Le supplément réseau maintenu
L'idée de réduire temporairement le supplément réseau actuel de 2,3 centimes par kilowattheure a également été rejetée. Celle-ci ne pourrait en effet avoir lieu qu'en 2024. Mais surtout, il manquerait ainsi des fonds prévus, entre autres, pour le développement de la production d'électricité renouvelable. Chaque réduction de 0,1 centime ferait perdre 60 millions de francs. Ce qui irait à l'encontre des derniers efforts du Parlement.
De plus, cela n'aiderait pas vraiment les entreprises, car l'allègement serait négligeable. «Si la facture de 50 centimes/kWh pose un problème à l'entreprise, elle en aura toujours un avec 50-2,3 = 47,7 centimes/kWh à payer, vu la petite différence que cela implique», peut-on lire.
Une réduction du taux d'intérêt calculé pour le capital lié au réseau électrique a aussi été rejetée, ce qui aurait entraîné une baisse des rétributions d'utilisation du réseau.
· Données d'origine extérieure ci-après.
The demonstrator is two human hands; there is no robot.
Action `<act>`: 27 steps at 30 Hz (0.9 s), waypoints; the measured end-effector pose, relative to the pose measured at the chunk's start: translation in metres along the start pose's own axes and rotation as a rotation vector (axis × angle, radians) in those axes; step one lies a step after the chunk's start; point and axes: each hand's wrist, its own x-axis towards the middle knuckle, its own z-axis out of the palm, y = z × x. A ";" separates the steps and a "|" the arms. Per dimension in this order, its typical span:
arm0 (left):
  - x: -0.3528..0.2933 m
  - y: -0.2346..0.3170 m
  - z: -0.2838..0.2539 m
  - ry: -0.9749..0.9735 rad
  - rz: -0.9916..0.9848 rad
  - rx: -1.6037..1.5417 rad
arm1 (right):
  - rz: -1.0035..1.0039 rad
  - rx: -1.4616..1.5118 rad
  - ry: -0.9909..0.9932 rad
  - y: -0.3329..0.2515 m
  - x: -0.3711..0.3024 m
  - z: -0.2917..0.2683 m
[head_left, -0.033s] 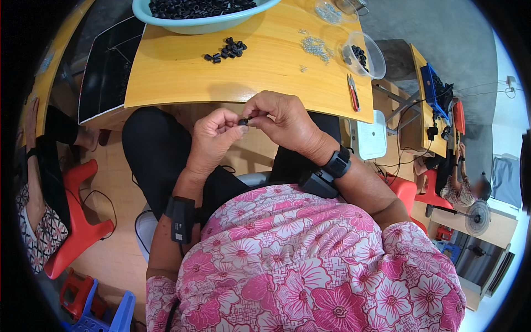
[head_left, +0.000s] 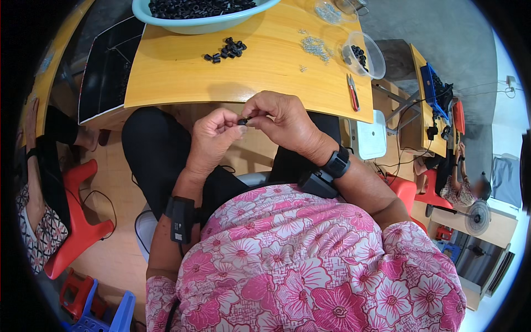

Un ménage normal n'aurait toutefois économisé qu'un peu plus de 15 francs avec une réduction de 1%. L'idée d'une adaptation des prix de l'électricité en cours d'année n'a également pas été approuvée, car peu ciblée.
De même, la proposition de rembourser les prix élevés de l'électricité aux entreprises grandes consommatrices d'électricité par le biais du fonds du supplément réseau ou d'un nouvel impôt sur le bénéfice de l'électricité a été rejetée - car cela correspondrait quasiment à un plafonnement des prix de l'électricité.
Pas de crédits d'aide à l'énergie de la part de la Confédération
L'octroi de crédits de cautionnement solidaire pour l'énergie - similaires aux crédits d'aide pendant la pandémie de Covid-19 - a été envisagé comme mesure de soutien. Le document conclut toutefois que la situation n'est pas comparable à celle de la crise de 2020, ne serait-ce qu'en termes de volume.
En plus de cela, les entreprises disposent cette fois-ci de suffisamment de temps pour ouvrir le dialogue avec leur banque, explique le document: «Alors que le confinement a frappé les entreprises sans crier gare au printemps 2020, le niveau des prix de l'électricité est élevé depuis des mois.»
Si la Confédération devait tout de même se décider pour un programme de ce type, elle devrait «probablement assumer un risque de perte plus élevé que dans le programme de cautionnement ordinaire pour obtenir un effet».
Dans le pire des cas, les experts ont estimé le besoin financier maximal à «près de 41 milliards de francs» pour toutes les entreprises. Pour celles dont le contrat d'électricité expire déjà à la fin de l'année, il s'agirait au maximum d'environ 8,5 milliards de francs. Le Conseil fédéral n'est pas entré en matière sur cette idée.
L'impôt sur les bénéfices n'est pas accepté
Enfin, l'idée d'un impôt sur les bénéfices excédentaires dans le secteur de l'électricité, pour laquelle la ministre socialiste de l'Énergie Simonetta Sommaruga avait publiquement manifesté son soutien, n'a pas non plus trouvé un écho suffisant au sein du gouvernement national.
Et ce, alors que les recettes auraient pu être redistribuées aux consommateurs ou investies dans la promotion des énergies renouvelables.
«L'introduction d'une taxation des surprofits peut susciter des doutes chez les investisseurs potentiels quant à la qualité du lieu d'implantation et affecter les investissements au-delà du secteur de l'électricité, dans d'autres secteurs également», avertissait le document.
Conclusion: il n'est pas nécessaire d'agir
Ainsi, le Conseil fédéral a refusé l'ensemble des 13 mesures de soutien. Toutes ces mesures seraient «liées à de fortes interventions, à des problèmes potentiels lors de la mise en œuvre et à des effets secondaires indésirables», écrit le gouvernement dans un communiqué relatif à sa décision.
Ni la situation économique ni l'inflation ne justifieraient donc une intervention à l'approche de l'hiver, selon le Parlement. La conclusion du Conseil fédéral est claire: il ne leur semble pas nécessaire d'agir pour le moment.